What to produce: Could you repeat the whole listing below exactly, omitting any picture it holds?

───── Recorded information ─────

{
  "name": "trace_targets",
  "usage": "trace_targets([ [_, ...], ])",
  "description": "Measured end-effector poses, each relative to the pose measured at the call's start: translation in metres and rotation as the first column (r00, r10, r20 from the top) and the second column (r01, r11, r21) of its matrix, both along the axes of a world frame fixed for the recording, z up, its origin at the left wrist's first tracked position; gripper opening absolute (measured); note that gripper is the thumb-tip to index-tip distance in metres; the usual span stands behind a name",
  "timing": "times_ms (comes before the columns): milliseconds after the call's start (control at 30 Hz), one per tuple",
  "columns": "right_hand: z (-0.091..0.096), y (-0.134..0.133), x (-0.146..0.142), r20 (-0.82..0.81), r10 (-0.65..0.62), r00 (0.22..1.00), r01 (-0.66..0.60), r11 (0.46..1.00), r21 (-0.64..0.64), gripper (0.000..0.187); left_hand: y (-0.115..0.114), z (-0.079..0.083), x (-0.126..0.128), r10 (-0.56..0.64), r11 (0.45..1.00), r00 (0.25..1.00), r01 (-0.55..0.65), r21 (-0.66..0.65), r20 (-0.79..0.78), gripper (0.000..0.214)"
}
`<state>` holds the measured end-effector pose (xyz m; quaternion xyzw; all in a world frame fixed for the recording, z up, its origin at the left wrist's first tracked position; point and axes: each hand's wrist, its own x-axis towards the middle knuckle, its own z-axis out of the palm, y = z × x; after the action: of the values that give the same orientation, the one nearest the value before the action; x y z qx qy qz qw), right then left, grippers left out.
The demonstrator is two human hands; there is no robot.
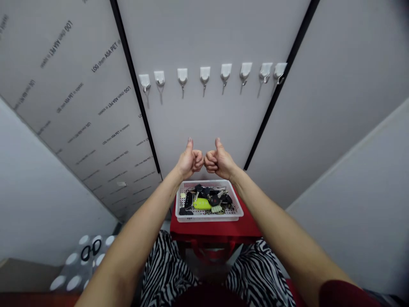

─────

Task result:
{
  "name": "trace_targets",
  "usage": "trace_targets([ [_, ...], ])",
  "description": "Measured end-effector poses, each relative to the pose measured at the call's start: translation in metres and rotation as the first column (r00, r10, r20 from the top) and the second column (r01, r11, r21) of its matrix, both along the axes of a world frame fixed for the recording, z up, its origin at the left wrist's first tracked position; gripper opening absolute (measured); note that gripper is the thumb-tip to index-tip distance in metres; the usual span stands behind a name",
  "timing": "times_ms (comes before the columns): milliseconds after the call's start (control at 30 Hz), one per tuple",
  "columns": "right_hand: z (-0.091..0.096), y (-0.134..0.133), x (-0.146..0.142), r20 (-0.82..0.81), r10 (-0.65..0.62), r00 (0.22..1.00), r01 (-0.66..0.60), r11 (0.46..1.00), r21 (-0.64..0.64), gripper (0.000..0.187); left_hand: y (-0.115..0.114), z (-0.079..0.083), x (-0.126..0.128), r10 (-0.56..0.64), r11 (0.45..1.00), r00 (0.25..1.00), r01 (-0.55..0.65), r21 (-0.66..0.65), r20 (-0.79..0.78), gripper (0.000..0.214)"
}
`<state>` holds the measured end-effector pose (xyz m; quaternion xyzw; all in a world frame fixed for the recording, z up, its origin at the left wrist's first tracked position; point and axes: each hand's wrist, its own x-axis towards the middle knuckle, its own z-axis out of the palm, y = z × x; after the action: of the values that give the same orientation, the one nearest the value before the action; x y z qx qy qz qw), right then left, grippers left out.
The demonstrator is two human hands; there is no robot.

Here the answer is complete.